*Assignment*
Within the entries below, find the portion that opens with the line containing "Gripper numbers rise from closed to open" and closes with the line containing "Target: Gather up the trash". Retype that portion exactly and only.

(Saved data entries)
-------------------------
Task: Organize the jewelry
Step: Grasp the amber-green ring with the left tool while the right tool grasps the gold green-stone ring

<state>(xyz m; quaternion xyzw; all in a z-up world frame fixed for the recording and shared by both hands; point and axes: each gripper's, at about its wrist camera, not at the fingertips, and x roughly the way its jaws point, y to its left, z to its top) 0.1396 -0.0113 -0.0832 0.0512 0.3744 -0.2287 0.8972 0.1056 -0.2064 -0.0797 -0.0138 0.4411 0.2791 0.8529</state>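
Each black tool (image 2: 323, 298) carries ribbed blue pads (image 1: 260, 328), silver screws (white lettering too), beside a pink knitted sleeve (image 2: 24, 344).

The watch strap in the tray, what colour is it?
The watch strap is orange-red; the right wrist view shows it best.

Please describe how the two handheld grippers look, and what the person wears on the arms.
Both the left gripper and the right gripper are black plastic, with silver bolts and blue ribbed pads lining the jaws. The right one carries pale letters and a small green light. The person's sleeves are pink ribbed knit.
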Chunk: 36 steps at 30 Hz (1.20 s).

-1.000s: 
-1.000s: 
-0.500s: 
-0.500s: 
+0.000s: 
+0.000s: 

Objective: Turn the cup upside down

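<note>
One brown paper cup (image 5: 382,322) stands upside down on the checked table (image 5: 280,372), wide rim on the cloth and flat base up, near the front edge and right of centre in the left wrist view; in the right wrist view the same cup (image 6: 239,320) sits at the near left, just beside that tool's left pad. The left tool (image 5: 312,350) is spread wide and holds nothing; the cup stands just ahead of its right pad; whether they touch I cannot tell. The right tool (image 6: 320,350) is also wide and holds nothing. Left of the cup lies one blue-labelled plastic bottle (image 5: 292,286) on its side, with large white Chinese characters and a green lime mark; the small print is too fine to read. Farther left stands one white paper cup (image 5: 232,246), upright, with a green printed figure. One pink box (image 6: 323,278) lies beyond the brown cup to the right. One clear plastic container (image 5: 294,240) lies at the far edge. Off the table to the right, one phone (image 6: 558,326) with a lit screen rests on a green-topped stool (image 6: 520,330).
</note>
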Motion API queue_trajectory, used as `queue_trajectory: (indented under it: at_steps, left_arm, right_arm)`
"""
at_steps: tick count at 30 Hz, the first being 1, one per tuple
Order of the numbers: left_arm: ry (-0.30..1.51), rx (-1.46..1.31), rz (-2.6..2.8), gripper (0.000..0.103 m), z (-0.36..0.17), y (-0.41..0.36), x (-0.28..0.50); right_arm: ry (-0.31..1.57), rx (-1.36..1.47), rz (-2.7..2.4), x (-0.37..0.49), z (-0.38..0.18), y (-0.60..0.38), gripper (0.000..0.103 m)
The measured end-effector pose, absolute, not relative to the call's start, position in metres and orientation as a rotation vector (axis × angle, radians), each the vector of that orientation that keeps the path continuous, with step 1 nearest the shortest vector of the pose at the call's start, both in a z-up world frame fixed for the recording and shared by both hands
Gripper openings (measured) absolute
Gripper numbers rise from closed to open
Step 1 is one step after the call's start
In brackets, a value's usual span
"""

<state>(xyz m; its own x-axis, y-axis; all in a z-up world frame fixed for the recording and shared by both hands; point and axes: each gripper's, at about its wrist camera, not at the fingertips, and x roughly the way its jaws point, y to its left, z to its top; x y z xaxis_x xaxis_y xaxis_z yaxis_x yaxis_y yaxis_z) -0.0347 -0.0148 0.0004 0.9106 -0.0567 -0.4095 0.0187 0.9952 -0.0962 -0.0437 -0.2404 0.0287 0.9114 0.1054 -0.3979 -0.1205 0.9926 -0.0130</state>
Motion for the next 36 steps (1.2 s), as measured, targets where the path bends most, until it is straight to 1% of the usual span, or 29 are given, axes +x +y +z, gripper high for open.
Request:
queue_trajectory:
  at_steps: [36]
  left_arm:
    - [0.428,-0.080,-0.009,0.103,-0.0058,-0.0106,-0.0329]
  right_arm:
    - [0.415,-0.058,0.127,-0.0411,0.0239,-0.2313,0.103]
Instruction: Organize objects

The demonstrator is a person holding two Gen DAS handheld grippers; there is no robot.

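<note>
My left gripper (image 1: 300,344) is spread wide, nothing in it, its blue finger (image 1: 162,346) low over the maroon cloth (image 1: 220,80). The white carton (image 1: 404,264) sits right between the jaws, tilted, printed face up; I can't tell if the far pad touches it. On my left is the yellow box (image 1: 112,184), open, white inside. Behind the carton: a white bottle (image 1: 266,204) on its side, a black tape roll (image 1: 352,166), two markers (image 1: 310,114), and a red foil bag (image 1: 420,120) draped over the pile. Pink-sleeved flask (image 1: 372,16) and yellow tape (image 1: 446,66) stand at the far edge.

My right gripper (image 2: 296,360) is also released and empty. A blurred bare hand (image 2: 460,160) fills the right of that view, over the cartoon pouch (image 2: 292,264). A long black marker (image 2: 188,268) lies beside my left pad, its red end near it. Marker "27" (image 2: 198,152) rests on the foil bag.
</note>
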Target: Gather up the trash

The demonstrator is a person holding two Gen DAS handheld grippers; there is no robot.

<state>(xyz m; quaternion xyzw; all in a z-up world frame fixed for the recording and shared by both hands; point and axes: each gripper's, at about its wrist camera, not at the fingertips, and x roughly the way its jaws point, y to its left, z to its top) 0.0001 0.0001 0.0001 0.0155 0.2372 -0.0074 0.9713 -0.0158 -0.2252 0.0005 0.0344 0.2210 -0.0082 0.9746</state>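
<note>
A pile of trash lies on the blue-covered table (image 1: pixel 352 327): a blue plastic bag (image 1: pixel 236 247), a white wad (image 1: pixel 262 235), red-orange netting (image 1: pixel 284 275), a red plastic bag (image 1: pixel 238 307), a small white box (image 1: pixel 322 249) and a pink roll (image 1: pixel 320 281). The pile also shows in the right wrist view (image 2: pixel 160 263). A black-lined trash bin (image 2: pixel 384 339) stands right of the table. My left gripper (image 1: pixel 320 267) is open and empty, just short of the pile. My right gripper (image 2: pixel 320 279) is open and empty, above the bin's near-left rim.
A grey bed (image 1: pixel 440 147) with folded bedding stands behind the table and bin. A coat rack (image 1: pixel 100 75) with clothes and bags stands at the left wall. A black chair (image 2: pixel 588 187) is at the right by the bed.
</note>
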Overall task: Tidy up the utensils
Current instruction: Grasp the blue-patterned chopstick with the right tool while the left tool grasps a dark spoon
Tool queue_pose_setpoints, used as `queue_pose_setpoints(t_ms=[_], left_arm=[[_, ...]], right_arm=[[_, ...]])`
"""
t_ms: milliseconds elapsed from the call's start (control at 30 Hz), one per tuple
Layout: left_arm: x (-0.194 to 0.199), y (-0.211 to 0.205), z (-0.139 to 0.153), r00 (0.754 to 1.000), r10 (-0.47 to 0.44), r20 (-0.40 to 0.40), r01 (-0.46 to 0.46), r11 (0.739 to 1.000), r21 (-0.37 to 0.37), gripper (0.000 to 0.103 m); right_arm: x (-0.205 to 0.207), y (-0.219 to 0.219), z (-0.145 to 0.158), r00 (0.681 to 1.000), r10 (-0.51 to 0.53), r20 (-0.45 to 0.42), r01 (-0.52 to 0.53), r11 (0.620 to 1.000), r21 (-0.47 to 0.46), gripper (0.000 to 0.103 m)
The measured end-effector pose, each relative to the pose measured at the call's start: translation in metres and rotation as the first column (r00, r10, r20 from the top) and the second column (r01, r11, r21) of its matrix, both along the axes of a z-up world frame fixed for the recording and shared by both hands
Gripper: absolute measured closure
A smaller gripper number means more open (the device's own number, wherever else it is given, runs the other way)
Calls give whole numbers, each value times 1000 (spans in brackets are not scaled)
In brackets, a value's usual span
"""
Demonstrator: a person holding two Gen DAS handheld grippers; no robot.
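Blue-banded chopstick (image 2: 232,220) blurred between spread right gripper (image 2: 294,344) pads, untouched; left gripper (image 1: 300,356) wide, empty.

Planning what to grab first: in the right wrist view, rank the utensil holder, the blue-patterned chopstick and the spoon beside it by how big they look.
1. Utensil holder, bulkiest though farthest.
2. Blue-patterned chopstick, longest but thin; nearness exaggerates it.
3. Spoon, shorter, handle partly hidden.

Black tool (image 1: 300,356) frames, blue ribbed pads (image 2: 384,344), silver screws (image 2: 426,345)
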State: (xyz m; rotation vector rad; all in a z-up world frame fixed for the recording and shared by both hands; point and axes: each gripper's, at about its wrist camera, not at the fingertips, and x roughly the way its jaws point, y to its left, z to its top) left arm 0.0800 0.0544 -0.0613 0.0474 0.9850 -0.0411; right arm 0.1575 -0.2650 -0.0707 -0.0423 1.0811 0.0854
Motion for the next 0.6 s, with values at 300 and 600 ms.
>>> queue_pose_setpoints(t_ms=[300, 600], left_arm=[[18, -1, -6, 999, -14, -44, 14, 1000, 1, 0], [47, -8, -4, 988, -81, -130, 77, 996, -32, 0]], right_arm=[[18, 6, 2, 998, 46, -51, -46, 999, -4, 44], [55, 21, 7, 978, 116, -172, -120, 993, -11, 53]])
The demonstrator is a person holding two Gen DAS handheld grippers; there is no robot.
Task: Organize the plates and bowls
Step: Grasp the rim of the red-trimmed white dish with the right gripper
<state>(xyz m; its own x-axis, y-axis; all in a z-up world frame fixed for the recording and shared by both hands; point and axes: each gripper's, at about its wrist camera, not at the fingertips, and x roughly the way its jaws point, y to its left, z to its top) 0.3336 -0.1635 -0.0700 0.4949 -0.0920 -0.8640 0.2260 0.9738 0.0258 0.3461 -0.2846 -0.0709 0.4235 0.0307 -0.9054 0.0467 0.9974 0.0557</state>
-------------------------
*Answer section*
Gripper numbers rise from closed to open
Step 1 is one step after the call's start
In brackets, a value's usual span
"""

<state>(xyz m; its own x-axis, y-axis; all in a z-up world frame fixed for the recording and shared by both hands; point and axes: each gripper's, at about its wrist camera, not at the fingertips, and x roughly the way its jaws point, y to its left, z to its top; x y z xaxis_x xaxis_y xaxis_z yaxis_x yaxis_y yaxis_z) -0.0347 -0.0148 0.0004 0.9106 -0.0567 -0.4095 0.0187 0.9952 -0.0962 -0.0437 -0.2404 0.0287 0.9114 0.1054 -0.3979 -0.1205 0.9926 -0.0130</state>
Motion for the next 36 steps (1.2 s), as measured, targets where the path bends most, until it is straight to 1% of the usual span, or 29 are given, axes +x +y +z, gripper high for open.
Request:
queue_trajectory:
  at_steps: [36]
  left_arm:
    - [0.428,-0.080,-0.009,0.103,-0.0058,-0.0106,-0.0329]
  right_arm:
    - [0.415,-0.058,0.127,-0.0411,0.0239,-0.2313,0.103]
Instruction: Organize objects

The demonstrator is a person holding two Gen DAS handheld grippers; there is no robot.

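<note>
My left gripper (image 1: 300,344) is spread wide, nothing in it, its blue finger (image 1: 162,346) low over the maroon cloth (image 1: 220,80). The white carton (image 1: 404,264) sits right between the jaws, tilted, printed face up; I can't tell if the far pad touches it. On my left is the yellow box (image 1: 112,184), open, white inside. Behind the carton: a white bottle (image 1: 266,204) on its side, a black tape roll (image 1: 352,166), two markers (image 1: 310,114), and a red foil bag (image 1: 420,120) draped over the pile. Pink-sleeved flask (image 1: 372,16) and yellow tape (image 1: 446,66) stand at the far edge.

My right gripper (image 2: 296,360) is also released and empty. A blurred bare hand (image 2: 460,160) fills the right of that view, over the cartoon pouch (image 2: 292,264). A long black marker (image 2: 188,268) lies beside my left pad, its red end near it. Marker "27" (image 2: 198,152) rests on the foil bag.
</note>
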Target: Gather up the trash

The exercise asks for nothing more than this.